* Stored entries
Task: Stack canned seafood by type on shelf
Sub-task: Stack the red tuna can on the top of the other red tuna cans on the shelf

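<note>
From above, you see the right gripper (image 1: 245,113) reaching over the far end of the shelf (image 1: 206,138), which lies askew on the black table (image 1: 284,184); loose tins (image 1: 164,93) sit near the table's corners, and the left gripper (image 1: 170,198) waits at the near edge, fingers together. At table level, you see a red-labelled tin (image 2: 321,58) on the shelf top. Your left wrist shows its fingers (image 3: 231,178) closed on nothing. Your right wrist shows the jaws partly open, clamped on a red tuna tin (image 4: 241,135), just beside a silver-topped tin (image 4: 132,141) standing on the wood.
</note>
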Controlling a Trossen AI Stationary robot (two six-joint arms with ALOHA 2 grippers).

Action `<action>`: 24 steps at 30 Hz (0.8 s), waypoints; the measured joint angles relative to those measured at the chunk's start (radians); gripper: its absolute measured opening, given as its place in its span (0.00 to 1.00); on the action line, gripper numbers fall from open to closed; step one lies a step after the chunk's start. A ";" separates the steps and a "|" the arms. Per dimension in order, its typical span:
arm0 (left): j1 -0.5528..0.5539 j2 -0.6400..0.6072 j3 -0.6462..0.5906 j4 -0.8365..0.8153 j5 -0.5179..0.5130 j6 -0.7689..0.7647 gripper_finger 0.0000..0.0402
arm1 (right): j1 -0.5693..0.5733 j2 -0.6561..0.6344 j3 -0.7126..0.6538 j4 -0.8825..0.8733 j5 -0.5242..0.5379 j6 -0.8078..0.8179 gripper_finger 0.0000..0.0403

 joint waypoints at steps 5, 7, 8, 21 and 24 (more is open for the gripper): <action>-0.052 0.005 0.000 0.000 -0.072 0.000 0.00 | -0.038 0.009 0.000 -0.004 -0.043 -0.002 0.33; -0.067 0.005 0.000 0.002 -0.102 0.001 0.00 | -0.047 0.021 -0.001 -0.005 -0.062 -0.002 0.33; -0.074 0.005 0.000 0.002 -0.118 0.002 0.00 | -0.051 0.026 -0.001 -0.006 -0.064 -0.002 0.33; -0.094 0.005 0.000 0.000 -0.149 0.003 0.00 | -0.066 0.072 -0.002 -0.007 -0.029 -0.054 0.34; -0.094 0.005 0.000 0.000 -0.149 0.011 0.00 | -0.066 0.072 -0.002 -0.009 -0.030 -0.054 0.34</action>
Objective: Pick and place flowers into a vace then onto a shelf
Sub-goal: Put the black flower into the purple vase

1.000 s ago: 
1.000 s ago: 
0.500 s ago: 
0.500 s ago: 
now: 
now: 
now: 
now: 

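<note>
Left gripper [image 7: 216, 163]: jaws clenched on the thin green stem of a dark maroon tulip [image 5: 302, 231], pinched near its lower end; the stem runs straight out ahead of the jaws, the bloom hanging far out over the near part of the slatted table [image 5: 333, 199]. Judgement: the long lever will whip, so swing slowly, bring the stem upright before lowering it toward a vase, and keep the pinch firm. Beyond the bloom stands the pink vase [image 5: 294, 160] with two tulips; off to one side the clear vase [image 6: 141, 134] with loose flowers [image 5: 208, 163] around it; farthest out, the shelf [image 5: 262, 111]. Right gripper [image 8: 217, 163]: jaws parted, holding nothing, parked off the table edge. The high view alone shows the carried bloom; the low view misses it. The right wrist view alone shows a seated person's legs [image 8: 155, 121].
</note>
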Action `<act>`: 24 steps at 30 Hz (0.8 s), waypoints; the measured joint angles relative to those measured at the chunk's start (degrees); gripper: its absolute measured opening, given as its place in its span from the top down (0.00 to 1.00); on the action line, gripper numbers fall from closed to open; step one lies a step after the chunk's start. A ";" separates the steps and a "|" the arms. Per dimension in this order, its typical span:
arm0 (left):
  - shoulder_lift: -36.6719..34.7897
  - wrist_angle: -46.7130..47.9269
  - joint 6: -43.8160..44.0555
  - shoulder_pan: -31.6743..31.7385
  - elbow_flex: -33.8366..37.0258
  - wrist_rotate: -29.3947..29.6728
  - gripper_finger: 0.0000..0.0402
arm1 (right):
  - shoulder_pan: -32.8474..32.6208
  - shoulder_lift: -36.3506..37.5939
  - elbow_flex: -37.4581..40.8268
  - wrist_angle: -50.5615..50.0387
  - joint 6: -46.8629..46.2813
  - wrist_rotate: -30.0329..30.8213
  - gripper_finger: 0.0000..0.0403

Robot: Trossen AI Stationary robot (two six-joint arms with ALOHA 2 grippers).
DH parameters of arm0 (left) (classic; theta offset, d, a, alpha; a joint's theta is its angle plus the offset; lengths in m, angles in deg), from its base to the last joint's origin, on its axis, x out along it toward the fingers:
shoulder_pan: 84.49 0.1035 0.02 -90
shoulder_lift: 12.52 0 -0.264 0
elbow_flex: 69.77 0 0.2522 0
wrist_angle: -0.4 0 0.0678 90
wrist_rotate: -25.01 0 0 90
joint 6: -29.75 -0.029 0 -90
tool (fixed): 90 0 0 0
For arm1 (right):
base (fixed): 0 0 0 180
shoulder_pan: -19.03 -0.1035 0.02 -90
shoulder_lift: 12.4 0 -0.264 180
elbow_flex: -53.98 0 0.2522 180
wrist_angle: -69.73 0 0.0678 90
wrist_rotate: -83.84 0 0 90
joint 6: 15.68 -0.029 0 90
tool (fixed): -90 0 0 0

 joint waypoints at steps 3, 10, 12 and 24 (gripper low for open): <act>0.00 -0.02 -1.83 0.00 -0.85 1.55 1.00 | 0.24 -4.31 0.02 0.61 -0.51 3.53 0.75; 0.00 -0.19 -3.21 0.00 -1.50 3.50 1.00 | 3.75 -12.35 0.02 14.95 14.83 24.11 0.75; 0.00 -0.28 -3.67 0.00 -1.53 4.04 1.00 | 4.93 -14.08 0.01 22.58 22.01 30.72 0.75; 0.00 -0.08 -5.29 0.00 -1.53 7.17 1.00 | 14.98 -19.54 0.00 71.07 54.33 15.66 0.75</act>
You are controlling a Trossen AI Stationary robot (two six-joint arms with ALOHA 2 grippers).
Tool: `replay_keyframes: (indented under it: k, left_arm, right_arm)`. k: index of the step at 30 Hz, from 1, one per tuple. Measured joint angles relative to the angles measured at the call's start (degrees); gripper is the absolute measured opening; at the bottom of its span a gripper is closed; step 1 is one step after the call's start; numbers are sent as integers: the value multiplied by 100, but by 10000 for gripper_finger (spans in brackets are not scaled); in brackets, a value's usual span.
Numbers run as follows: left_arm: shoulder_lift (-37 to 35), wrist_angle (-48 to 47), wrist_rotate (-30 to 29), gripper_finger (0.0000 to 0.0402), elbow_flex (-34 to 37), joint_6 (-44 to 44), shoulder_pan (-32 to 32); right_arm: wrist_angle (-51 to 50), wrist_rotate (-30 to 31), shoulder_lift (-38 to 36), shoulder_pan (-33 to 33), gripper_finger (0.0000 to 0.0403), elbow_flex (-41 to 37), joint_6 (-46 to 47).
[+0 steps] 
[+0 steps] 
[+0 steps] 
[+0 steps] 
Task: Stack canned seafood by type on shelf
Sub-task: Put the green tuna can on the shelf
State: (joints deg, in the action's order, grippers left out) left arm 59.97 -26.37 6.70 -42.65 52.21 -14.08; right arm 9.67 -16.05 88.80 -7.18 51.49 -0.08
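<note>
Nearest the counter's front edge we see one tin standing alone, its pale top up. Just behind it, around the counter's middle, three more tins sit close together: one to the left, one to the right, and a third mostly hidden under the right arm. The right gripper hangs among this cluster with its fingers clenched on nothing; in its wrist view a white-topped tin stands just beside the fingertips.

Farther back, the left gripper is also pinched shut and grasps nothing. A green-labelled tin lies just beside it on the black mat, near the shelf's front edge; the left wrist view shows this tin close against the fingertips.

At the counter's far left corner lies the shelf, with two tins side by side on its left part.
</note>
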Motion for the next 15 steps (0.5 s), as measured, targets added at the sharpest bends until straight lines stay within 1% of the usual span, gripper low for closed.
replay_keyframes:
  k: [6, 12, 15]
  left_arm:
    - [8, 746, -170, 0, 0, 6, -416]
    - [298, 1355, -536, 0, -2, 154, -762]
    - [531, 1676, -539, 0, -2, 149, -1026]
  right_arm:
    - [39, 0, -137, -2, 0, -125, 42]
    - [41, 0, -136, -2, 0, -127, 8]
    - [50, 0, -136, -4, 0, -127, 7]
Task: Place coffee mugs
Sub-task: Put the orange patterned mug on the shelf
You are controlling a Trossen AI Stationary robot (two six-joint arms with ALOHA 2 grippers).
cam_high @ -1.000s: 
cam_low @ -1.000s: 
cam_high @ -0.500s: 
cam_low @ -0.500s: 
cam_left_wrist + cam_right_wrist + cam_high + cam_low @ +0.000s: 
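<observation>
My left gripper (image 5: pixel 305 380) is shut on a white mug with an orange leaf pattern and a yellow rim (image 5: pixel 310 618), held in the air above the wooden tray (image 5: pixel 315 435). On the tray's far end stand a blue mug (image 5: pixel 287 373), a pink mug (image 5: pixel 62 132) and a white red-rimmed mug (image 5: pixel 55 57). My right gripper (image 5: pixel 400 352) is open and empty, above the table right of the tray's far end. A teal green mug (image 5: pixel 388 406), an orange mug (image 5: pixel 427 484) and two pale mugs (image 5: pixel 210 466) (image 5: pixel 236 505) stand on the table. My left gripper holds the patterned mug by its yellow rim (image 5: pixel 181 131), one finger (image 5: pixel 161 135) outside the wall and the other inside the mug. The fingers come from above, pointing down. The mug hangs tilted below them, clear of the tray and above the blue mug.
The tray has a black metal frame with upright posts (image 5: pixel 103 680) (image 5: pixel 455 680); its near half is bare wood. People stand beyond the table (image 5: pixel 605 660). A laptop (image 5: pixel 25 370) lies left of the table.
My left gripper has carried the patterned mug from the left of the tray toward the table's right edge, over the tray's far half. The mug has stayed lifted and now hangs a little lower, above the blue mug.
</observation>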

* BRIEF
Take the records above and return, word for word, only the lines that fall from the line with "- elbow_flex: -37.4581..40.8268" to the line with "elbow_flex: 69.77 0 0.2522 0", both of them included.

* EXERCISE RESPONSE
  - elbow_flex: -37.4581..40.8268
  - wrist_angle: -50.5615..50.0387
  - joint 6: -46.8629..46.2813
  - wrist_rotate: -30.0329..30.8213
  - gripper_finger: 0.0000..0.0403

Robot: Trossen AI Stationary robot (two six-joint arms with ALOHA 2 grippers).
DH parameters of arm0 (left) (classic; theta offset, d, a, alpha; a joint's theta is its angle plus the offset; lengths in m, angles in deg), from its base to the last joint's origin, on its axis, x out along it toward the fingers:
shoulder_pan: 84.49 0.1035 0.02 -90
shoulder_lift: 12.52 0 -0.264 0
elbow_flex: 69.77 0 0.2522 0

What needed an answer now has one.